The full listing, copied exactly and free of pictures, is the expected reply.

**INFORMATION PROVIDED:**

------------------------------------------------

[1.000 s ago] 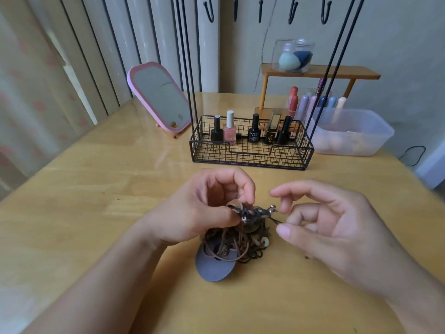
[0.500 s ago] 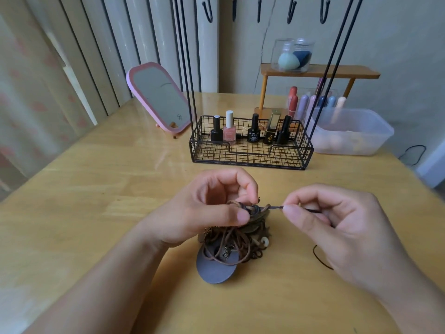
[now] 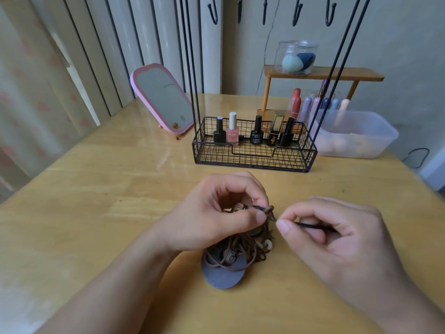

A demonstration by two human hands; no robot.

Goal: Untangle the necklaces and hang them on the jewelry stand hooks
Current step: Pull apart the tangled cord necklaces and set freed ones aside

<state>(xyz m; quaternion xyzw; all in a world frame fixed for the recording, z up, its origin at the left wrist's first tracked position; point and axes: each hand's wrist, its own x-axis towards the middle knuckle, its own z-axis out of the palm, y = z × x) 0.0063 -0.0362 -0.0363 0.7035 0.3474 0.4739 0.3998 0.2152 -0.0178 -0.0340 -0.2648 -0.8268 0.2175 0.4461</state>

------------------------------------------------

**WRITTEN RESPONSE:**
[1.000 s ago] 
[0.500 s ago] 
[now] 

A demonstration by two human hands; no robot.

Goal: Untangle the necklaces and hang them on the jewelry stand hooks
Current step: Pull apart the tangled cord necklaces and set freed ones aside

<state>(xyz m; quaternion xyzw; all in a world frame fixed for the recording, z up, its origin at the left wrist's first tracked position; point and axes: each hand's wrist, its own x-axis towards the middle knuckle, its own z-axis out of the palm, y = z × x) 0.0063 -0.0362 -0.0363 0.7035 0.3474 0.4739 0.3998 0.2152 -0.0178 -0.0340 -0.2648 -0.8268 0.2175 0.4461</state>

This answer is complete.